━━━━━ Given data
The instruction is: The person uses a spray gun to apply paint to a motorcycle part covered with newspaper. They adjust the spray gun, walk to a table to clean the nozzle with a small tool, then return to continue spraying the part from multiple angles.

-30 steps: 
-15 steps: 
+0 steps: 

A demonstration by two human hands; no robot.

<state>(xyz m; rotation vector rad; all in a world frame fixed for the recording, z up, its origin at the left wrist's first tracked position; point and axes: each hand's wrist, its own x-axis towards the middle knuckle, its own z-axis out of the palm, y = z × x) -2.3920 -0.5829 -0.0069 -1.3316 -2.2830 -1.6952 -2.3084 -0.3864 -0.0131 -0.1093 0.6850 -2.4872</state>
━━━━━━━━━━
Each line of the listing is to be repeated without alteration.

Exercise response:
The instruction is: The person uses a spray gun to apply paint to a motorcycle part covered with newspaper. They adjust the spray gun, walk to a table to clean the nozzle with a small tool, then return to continue spraying the part from multiple angles.

-30 steps: 
-15 steps: 
+0 steps: 

A demonstration by two human hands; no robot.

<state>(xyz m; rotation vector rad; all in a world frame fixed for the recording, z up, its origin at the left wrist's first tracked position; point and axes: each hand's wrist, its own x-axis towards the middle knuckle, its own z-axis out of the palm, y = z × x) -2.3920 -0.5829 -0.0069 -1.3316 -2.2830 -1.6952 -2.3084 -0.3864 -0.0131 -0.1093 0.6850 -2.4872</state>

The required answer is now complete.